Zone2OCR is a tool for document layout analysis. This tool aims at mapping a set of zones generated by a segmentation algorithm (e.g., dhSegment) to the regions generated by OCR engine.
- Clone this repository
- Install Anaconda or Miniconda (installation procedure)
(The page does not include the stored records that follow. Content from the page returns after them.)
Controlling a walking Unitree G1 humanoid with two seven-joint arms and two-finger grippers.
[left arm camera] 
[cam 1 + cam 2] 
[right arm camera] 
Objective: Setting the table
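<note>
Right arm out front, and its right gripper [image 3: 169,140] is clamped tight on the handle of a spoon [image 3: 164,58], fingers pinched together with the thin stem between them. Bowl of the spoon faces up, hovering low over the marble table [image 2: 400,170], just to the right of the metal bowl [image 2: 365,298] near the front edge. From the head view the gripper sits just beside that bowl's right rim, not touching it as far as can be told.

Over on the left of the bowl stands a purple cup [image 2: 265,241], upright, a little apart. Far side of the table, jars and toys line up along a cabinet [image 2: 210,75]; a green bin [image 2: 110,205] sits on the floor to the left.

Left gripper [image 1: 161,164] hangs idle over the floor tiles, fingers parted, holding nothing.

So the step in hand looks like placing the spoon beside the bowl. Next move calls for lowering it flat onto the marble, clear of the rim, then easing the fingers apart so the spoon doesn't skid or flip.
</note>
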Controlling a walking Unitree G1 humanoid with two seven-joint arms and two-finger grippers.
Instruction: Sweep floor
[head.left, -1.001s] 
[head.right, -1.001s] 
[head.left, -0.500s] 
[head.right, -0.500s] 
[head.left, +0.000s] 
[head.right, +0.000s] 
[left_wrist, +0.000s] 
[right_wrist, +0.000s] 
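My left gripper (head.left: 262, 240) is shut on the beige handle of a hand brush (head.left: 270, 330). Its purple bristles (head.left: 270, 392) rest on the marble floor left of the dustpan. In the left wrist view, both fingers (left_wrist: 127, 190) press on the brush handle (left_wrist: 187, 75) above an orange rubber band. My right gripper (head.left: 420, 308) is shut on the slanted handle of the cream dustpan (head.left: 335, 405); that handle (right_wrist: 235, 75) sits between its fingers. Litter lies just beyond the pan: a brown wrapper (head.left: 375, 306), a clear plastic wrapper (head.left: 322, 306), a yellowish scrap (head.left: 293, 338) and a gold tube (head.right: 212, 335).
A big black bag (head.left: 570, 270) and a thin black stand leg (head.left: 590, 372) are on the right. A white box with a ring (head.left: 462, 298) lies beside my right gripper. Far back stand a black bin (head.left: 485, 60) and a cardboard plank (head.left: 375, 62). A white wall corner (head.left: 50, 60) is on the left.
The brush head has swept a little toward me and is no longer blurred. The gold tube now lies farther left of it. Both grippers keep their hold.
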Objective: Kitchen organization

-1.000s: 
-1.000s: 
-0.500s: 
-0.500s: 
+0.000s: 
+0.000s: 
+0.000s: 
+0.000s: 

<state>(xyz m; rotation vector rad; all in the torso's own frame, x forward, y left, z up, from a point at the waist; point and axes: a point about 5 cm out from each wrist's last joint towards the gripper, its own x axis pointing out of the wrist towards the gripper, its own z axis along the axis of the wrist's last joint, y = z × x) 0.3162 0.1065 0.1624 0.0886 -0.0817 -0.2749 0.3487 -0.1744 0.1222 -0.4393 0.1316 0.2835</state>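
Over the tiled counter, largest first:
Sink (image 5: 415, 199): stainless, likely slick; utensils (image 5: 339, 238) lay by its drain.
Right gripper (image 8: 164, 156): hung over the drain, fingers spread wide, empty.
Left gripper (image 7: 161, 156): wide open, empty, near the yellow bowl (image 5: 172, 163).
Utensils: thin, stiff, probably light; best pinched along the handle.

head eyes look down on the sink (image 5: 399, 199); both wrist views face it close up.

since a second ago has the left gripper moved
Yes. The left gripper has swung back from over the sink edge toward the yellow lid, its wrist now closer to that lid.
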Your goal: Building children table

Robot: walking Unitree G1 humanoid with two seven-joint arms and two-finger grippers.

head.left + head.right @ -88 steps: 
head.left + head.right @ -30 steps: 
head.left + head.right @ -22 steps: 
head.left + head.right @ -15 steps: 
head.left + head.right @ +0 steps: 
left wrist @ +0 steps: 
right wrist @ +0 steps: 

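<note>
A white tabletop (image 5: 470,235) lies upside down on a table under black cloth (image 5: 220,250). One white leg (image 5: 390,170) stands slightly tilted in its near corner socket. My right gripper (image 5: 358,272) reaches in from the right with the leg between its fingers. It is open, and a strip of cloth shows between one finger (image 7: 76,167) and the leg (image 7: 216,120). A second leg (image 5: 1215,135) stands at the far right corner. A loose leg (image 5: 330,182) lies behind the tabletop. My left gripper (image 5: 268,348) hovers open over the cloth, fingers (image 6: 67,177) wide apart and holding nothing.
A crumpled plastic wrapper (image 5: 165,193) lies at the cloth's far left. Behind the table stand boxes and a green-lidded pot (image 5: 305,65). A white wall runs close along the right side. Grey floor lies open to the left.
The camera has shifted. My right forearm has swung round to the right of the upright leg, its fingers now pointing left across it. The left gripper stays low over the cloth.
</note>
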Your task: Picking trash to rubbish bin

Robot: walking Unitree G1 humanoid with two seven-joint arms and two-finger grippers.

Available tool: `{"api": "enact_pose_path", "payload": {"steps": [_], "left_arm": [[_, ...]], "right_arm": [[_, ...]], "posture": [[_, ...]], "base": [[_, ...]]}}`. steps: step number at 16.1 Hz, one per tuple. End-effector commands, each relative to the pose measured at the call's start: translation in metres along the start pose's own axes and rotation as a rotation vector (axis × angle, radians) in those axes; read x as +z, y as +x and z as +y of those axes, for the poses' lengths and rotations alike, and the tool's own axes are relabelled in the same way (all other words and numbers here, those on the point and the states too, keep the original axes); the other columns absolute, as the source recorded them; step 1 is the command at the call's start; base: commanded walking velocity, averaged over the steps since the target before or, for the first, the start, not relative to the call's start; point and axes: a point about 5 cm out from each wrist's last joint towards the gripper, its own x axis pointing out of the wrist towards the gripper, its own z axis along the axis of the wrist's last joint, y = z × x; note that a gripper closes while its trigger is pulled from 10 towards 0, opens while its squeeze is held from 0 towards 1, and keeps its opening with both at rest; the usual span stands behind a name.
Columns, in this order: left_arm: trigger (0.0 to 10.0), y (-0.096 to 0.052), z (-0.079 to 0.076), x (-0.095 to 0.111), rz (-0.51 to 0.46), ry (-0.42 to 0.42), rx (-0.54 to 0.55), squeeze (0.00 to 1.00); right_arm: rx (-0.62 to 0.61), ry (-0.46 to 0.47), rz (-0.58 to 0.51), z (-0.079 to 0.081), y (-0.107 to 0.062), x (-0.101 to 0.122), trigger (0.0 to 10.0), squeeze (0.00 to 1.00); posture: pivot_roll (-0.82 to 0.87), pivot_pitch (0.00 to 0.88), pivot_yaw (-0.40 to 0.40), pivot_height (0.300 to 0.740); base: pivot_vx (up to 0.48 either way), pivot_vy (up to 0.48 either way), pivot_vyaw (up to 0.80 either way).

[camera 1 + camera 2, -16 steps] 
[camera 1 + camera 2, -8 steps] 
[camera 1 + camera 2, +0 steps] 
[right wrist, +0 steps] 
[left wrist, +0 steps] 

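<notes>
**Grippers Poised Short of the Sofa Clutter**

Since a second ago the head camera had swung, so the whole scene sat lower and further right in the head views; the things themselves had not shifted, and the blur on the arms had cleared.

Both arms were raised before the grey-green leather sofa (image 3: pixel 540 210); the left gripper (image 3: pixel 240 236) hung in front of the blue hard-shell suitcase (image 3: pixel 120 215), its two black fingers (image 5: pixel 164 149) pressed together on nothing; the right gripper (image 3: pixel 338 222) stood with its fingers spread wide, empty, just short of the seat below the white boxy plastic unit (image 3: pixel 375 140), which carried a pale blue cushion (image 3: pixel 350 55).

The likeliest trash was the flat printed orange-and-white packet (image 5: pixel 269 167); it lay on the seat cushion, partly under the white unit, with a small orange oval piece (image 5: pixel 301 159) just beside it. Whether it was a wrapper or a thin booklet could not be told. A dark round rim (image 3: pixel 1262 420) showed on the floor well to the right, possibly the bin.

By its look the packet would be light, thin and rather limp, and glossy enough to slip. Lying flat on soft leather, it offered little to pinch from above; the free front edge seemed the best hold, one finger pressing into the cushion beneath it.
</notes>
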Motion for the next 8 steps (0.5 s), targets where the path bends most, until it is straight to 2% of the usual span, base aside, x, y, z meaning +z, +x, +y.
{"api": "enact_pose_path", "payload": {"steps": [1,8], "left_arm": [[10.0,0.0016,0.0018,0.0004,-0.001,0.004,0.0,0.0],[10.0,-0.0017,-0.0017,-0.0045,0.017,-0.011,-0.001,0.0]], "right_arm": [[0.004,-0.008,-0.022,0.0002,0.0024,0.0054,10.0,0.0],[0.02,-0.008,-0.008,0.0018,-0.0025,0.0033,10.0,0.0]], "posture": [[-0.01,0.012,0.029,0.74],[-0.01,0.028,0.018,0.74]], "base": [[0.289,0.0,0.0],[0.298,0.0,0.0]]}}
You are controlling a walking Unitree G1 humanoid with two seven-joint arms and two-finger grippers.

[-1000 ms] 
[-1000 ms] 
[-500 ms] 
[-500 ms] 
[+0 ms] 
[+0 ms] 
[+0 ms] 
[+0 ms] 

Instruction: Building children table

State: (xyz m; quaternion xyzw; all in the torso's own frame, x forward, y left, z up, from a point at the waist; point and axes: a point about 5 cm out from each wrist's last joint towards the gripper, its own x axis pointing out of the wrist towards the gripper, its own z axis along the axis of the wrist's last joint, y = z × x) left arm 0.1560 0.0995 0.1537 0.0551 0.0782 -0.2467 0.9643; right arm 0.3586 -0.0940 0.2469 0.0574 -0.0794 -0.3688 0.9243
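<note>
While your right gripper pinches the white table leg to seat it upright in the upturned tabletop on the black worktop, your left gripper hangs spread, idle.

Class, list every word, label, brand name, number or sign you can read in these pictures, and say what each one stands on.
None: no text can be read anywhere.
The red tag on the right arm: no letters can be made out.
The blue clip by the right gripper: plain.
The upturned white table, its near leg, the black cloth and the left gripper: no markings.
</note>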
- Create a virtual environment and activate it
conda create -n <ENV_NAME> python=3.6
conda activate <ENV_NAME>
(Optional) If one wants to run the segmentation algorithm (dhSegment) pretrained on ImageNet + Europeana historical Newspaper Project, install Tensorflow 1.13 first with
# For cpu conda install -c conda-forge tensorflow=1.13 # For gpu conda install tensorflow-gpu=1.13.1
and then install dhSegment dependencies with
pip install ./dhsegment/.
- Install Zone2OCR dependencies with
pip install .
- Make sure to prepare a valid file structure as below: (Note: all segmentation result xml files should match with OCR xml files)
.root
├── zone_xmls # segmentation results
│ ├── image1.xml
│ ├── ...
│ └── image8.xml
├── ocr_xmls # OCR results
│ ├── image1.xml
│ ├── ...
│ └── image8.xml
└── images # (optional) images for visual inspection
├── image1.jpg
├── ...
└── image8.jpg
(Optional) Run pretrained dhSegment to collect segmentation result xml files
python run_segmentation.py -i <IMAGE_DIR> -s <SAVE_DIR> [-t <SMALL_REGION_THRESHOLD>] [-v (True|False)]
-i
: The path to the folder containing image to be processed-s
: The path to the folder to store output xml file-t
: (Optional) A threshold of area(zone)/area(full_page) ratio for ignoring small zones [0,1] (default: 0.005)-v
: (Optional) Increase output verbosity (default: False)
- Run mapping
python zone2ocr.py -zx <ZONE_XML_DIR> -ox <OCR_XML_DIR> [-t <IOU_THRESHOLD>] -s <SAVE_DIR> [-v (True|False)]
-zx
: The path to the folder containing segmentation result xml files-ox
: The path to the folder containing OCR xml files-t
: (Optional) A threshold of intersection over union to ignore small zones [0,1] (default: 0.1)-s
: The path to the folder to store outputJSON
file-v
: (Optional) Increase output verbosity (default: False)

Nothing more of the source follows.